Core concepts
Last updated
Last updated
Here's a rundown of the major terms and concepts you'll encounter in Flat and in this guide.
An organization is the shared home base where you and your team members collaborate on work. It's where you set app-wide settings like team member roles, integrations, and billing details.
Your organization has workspaces, and your workspaces contain topics.
A topic is just a piece of work to be done. Topics can capture something quick and simple like “Fix typo on the homepage” or something large and complex like a product launch.
Large or small, every topic has its own page in Flat.

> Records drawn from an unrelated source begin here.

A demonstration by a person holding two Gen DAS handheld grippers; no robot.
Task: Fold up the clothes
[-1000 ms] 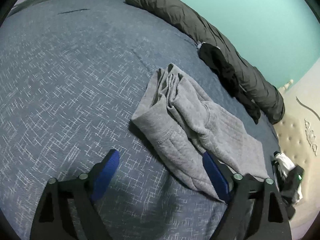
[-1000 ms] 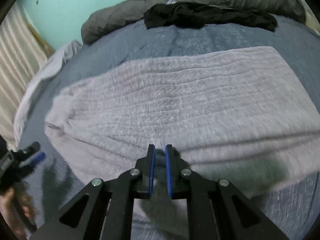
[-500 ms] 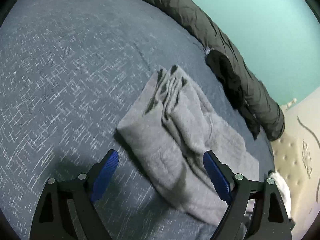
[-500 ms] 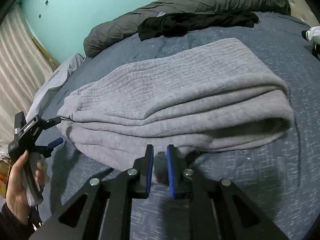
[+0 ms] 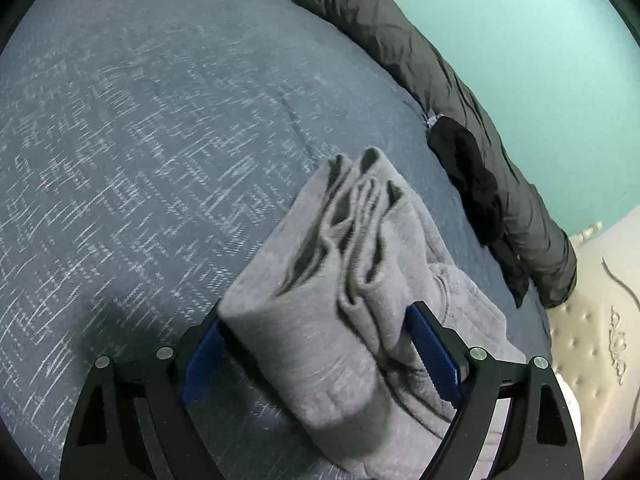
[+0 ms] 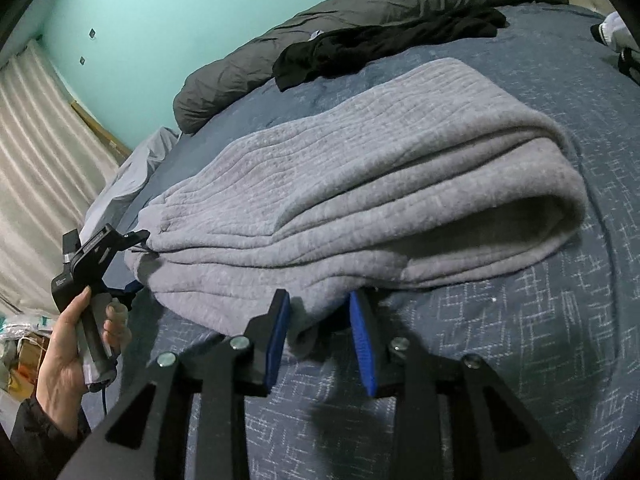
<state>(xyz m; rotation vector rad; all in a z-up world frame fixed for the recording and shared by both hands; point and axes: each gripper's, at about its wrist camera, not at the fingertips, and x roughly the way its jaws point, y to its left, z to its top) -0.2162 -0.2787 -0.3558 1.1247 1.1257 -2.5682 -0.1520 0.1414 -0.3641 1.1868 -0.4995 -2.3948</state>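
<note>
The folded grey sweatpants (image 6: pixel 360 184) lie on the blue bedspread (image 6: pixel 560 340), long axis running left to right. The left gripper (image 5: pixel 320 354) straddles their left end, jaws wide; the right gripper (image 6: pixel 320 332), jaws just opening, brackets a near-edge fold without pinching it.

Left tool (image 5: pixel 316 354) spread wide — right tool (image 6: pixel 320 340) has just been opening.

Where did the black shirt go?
The black garment lies at the far edge of the bed, draped against the rolled dark grey blanket by the green wall, beyond the folded grey sweater; the left wrist view shows it at right.
</note>
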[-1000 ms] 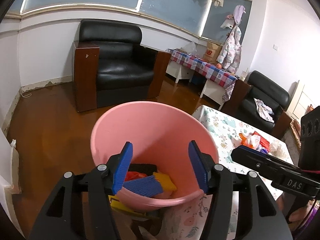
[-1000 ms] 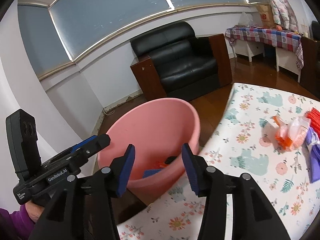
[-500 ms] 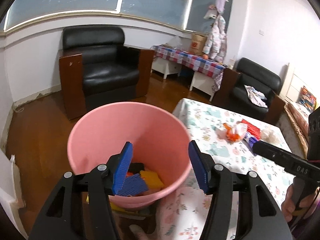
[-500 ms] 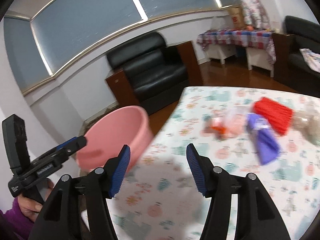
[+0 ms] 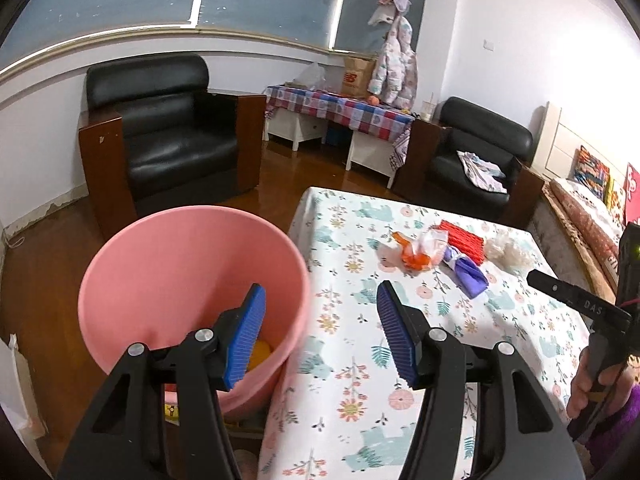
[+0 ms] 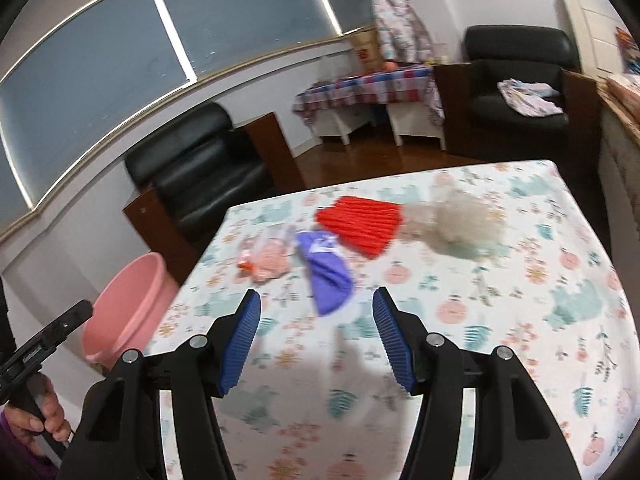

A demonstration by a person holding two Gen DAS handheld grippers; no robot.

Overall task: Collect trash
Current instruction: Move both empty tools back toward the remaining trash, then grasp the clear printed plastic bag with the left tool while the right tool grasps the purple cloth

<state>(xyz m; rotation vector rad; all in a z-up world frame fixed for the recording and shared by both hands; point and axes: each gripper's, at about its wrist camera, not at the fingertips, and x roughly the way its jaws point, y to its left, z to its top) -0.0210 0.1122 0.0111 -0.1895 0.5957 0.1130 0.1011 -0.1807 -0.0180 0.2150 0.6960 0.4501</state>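
Note:
Beside the floral-cloth table stands a pink bucket holding yellow and other scraps. My left gripper hovers open over the bucket's right rim and the table edge, nothing between its fingers. Trash lies at the table's far end: an orange-and-clear wrapper, a purple packet, a red ribbed packet and a pale fluffy wad. Over the table my right gripper is open and empty, the purple packet just ahead of its fingertips. The bucket appears at the left of the right wrist view.
A black armchair stands behind the bucket on the wood floor. A second armchair with cloth on it and a checked-cloth side table lie beyond the table. A hand holds the right gripper at the table's right edge.
Both views swung right, from the bucket toward the table. The right gripper left the bucket, now sits over the table before the purple packet, and its jaws widened slightly.

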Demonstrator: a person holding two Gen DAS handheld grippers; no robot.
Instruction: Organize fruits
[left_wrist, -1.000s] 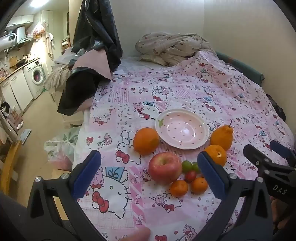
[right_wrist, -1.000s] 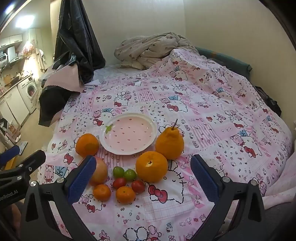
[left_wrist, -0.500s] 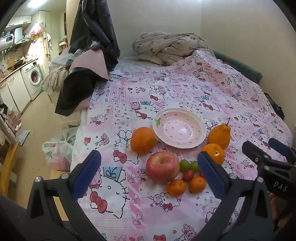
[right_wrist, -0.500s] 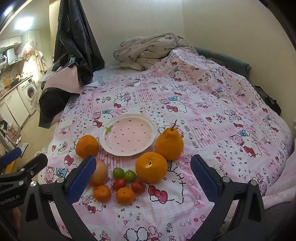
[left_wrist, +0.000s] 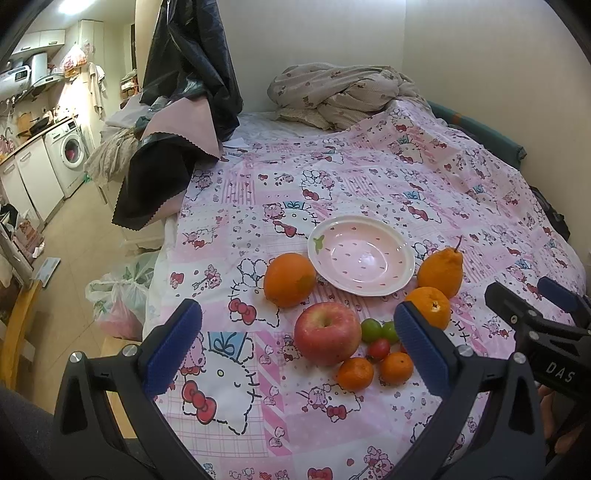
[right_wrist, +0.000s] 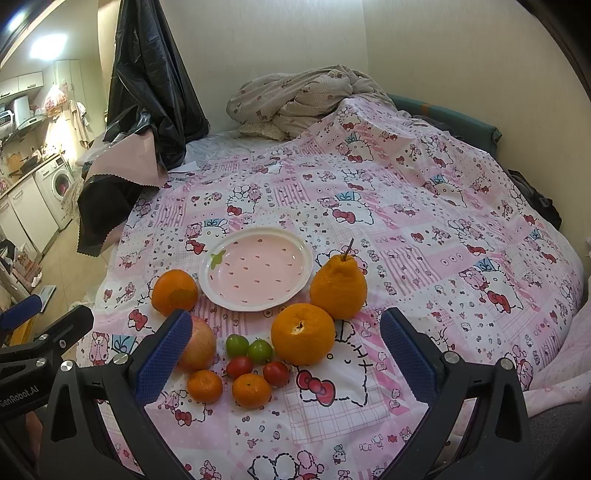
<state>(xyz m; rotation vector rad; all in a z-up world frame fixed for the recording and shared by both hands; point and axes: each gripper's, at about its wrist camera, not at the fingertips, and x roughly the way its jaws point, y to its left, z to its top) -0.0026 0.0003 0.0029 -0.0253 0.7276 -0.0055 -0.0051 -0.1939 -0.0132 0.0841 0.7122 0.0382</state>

It's like a lightweight hybrid of a real-time collaborative document, a status-tracking spreadsheet, and a chat room.
If you're coming to Flat from another tool, you might be familiar with a topic being called a "ticket", "issue", "work item", or "card".
You can think of a topic's page as the place where that piece of work "lives", capturing and organizing everything about it, like:
Ownership: You can capture both the owner — the person who's primarily accountable for the work — as well as additional collaborators.

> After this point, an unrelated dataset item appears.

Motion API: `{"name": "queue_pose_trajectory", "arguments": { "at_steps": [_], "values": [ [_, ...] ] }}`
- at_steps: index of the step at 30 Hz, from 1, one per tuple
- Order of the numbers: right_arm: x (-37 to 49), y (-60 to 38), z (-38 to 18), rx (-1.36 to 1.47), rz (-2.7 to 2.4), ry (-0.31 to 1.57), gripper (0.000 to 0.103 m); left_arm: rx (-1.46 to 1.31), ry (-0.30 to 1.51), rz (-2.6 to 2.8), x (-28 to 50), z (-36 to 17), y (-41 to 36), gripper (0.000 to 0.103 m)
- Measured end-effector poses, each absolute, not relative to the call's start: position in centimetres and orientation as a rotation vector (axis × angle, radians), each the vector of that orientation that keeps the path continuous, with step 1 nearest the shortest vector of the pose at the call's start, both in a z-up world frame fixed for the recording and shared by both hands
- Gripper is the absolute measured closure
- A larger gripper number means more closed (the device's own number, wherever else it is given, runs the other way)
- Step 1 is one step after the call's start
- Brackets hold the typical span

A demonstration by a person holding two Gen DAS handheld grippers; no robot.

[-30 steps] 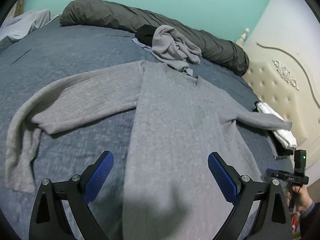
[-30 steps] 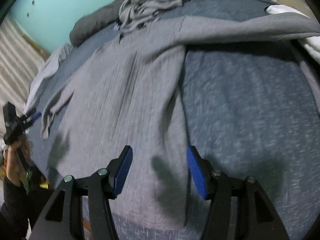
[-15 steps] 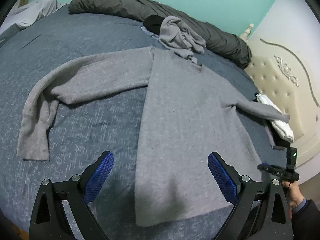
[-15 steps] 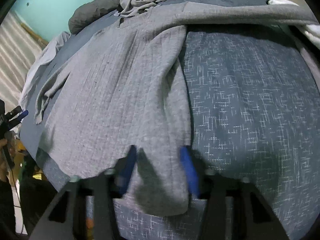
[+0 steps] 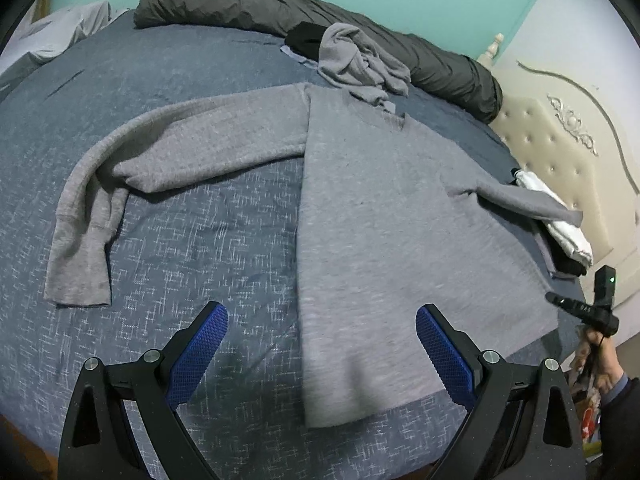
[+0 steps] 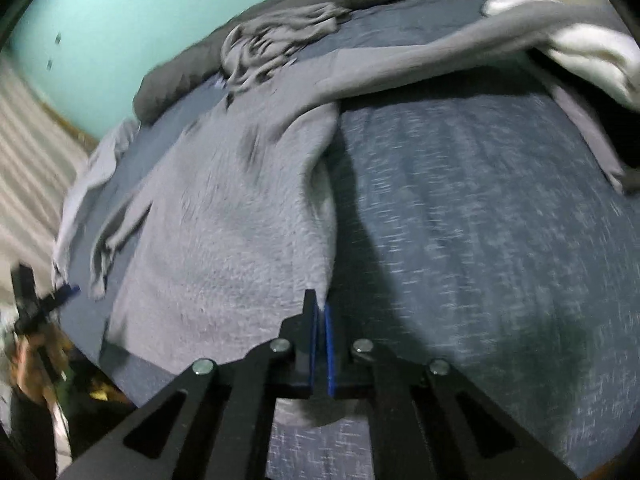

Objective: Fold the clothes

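A grey knit sweater [image 5: 380, 208] lies spread face down on the blue bed cover, one sleeve [image 5: 160, 148] stretched and bent to the left, the other reaching right over a white garment. My left gripper [image 5: 320, 344] is open and empty, held above the sweater's lower left hem corner. My right gripper [image 6: 320, 312] is shut on the sweater's lower right hem corner [image 6: 316, 240], and the fabric edge rises in a ridge from the jaws. The right gripper also shows far right in the left wrist view [image 5: 592, 308].
A crumpled grey garment [image 5: 360, 64] and a black one lie past the collar, against a dark grey rolled duvet [image 5: 320, 28]. Folded white clothing [image 5: 560, 220] sits by the cream tufted headboard [image 5: 560, 140]. The blue bed cover [image 5: 180, 248] drops off at the near edge.
My right gripper has closed on the sweater's hem corner; it was open around it a second ago. My left gripper has pulled back and up, still open.
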State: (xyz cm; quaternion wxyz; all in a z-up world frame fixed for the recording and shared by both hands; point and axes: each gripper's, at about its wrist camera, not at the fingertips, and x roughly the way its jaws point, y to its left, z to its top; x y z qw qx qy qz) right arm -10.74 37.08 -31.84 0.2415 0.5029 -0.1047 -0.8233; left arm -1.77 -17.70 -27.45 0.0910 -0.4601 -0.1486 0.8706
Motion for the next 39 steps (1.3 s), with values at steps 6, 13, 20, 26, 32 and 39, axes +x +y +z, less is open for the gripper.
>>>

Labels: Attach labels to categorize your topics and make it easier for your teammates to find and understand them.
Checklists: Use lightweight checklists to quickly break down a topic into tasks. They can also point to other topics to arrange topics into flexible hierarchies for projects, epics, milestones, themes, or sprints.
Discussion: Topic threads let your team talk about a topic — asking questions, making requests, raising issues — without distracting each other all day, and without balls getting dropped. Blockers are special threads that show when a topic is stuck and can't move forward.
There are more optional features you can enable for your organization too, like due dates, topic sizes and topic priorities.
Every topic belongs to a workspace, where it's displayed as a card.
A workspace brings together related topics that move through the same workflow stages. It can be as simple as To do ⇒ In progress ⇒ Done, or you can have as many stages as you like.
In this example, the workspace is being viewed as a board. Workspaces can be viewed in other ways too, like as a list or a calendar.
A workspace also has an archive and a trash:
The archive is where to put topics after they're completed. They'll still show up in search results, so they're easy to find.
The trash is where to put topics that you don't plan to reference again, like those created by mistake. They won't appear in search results, but you can still open the trash to find them if needed.